**HOW TO COMPLETE THIS TASK**
Would you retype exactly the lines from the one holding "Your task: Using" through the last line of the listing, and only those, without pictures?

━━━━━━━━

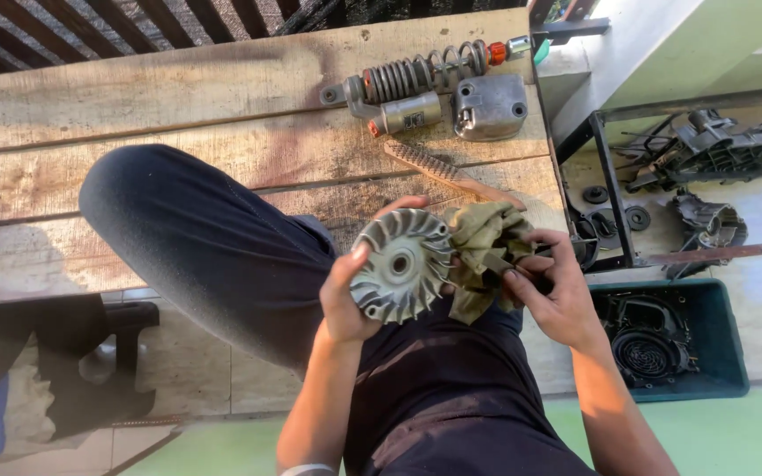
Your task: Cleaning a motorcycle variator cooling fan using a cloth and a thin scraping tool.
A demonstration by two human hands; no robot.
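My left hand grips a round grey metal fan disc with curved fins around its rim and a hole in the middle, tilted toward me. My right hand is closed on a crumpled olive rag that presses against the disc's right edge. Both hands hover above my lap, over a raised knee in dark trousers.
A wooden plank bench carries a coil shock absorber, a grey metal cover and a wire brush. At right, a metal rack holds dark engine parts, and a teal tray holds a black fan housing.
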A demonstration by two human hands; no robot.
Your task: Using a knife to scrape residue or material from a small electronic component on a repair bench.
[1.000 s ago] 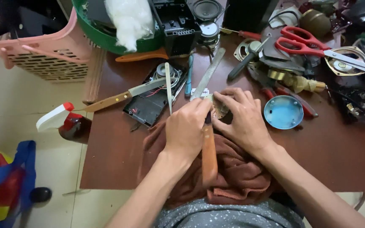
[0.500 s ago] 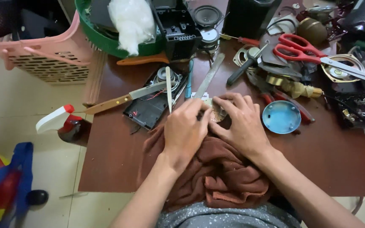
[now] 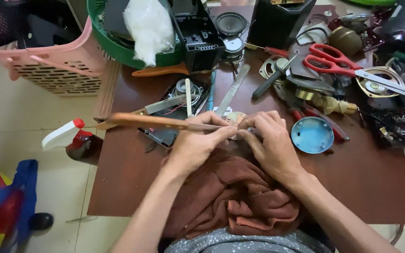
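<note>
We find both hands, left (image 3: pixel 194 149) and right (image 3: pixel 269 143), pinched on a knife (image 3: pixel 155 122) at frame centre: stiff, light, best held by its wooden handle.

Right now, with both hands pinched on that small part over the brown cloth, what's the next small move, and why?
Probably keep the right hand steady and ease the wooden-handled tool in the left hand gently at the small round part. The tool lies level, handle out to the left, its tip hidden at the fingers, and the part sits just above the brown cloth.

Red scissors (image 3: pixel 333 63), blue lid (image 3: pixel 312 135)
</note>
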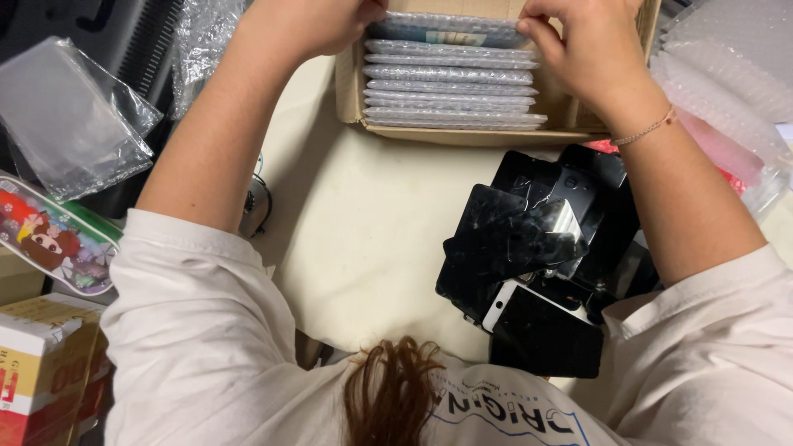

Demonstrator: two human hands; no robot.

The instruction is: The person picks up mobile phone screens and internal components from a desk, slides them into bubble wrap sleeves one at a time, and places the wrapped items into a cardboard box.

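Hands pinch top bubble-wrapped panel (450,29) in cardboard box (351,95) at 12 o'clock: left hand (318,21), right hand (578,45); black screens (537,256) heaped at 4 o'clock.

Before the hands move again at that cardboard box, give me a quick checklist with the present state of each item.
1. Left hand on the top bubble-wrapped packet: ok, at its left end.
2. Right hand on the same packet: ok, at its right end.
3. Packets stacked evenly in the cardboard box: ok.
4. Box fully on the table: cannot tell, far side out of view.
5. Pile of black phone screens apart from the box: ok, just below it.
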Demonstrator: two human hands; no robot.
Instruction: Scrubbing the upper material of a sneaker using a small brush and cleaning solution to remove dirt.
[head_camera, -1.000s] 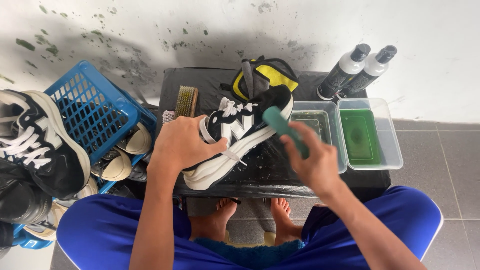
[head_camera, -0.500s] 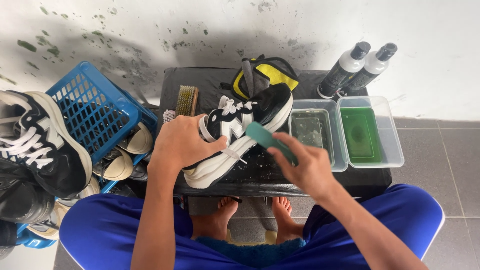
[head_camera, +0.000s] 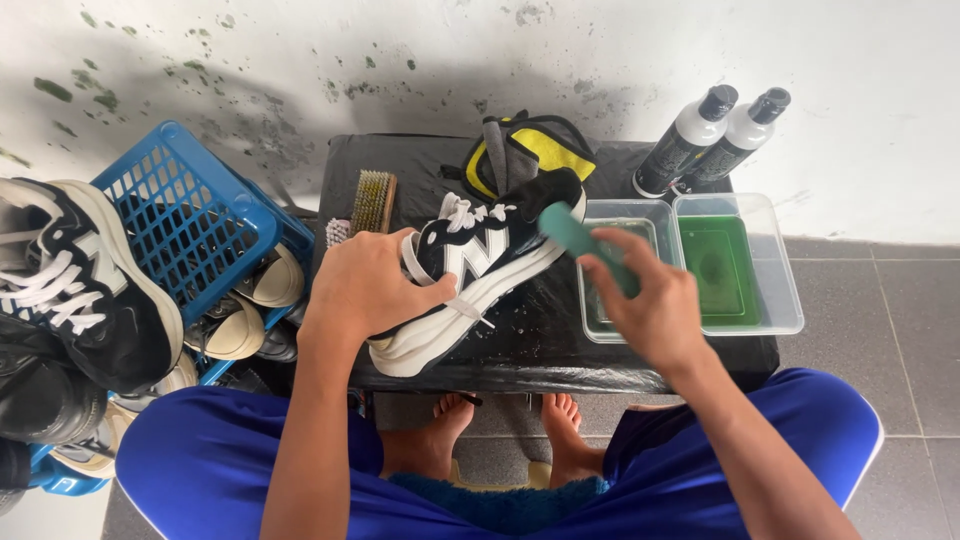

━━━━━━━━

**ANSWER SPACE**
Your task: Using a knife to scrape residue or material from a small electronic component on a repair bench.
[1.000 s ago] 
[0.500 s ago] 
[now] 
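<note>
We find both hands, left (image 3: pixel 194 149) and right (image 3: pixel 269 143), pinched on a knife (image 3: pixel 155 122) at frame centre: stiff, light, best held by its wooden handle.

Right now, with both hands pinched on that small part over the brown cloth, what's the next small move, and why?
Probably keep the right hand steady and ease the wooden-handled tool in the left hand gently at the small round part. The tool lies level, handle out to the left, its tip hidden at the fingers, and the part sits just above the brown cloth.

Red scissors (image 3: pixel 333 63), blue lid (image 3: pixel 312 135)
</note>
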
Demonstrator: two human hands; no robot.

The instruction is: The person picks up mobile phone screens and internal components from a desk, slides them into bubble wrap sleeves one at a time, and places the wrapped items into a cardboard box.

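Hands pinch top bubble-wrapped panel (450,29) in cardboard box (351,95) at 12 o'clock: left hand (318,21), right hand (578,45); black screens (537,256) heaped at 4 o'clock.

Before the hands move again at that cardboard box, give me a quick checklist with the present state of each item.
1. Left hand on the top bubble-wrapped packet: ok, at its left end.
2. Right hand on the same packet: ok, at its right end.
3. Packets stacked evenly in the cardboard box: ok.
4. Box fully on the table: cannot tell, far side out of view.
5. Pile of black phone screens apart from the box: ok, just below it.
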Demonstrator: two human hands; no robot.
Instruction: Scrubbing the upper material of a sneaker using a small brush and cleaning solution to remove dirt.
[head_camera, -1.000s] 
[head_camera, -0.500s] 
[head_camera, +0.000s] 

There's no more to the answer.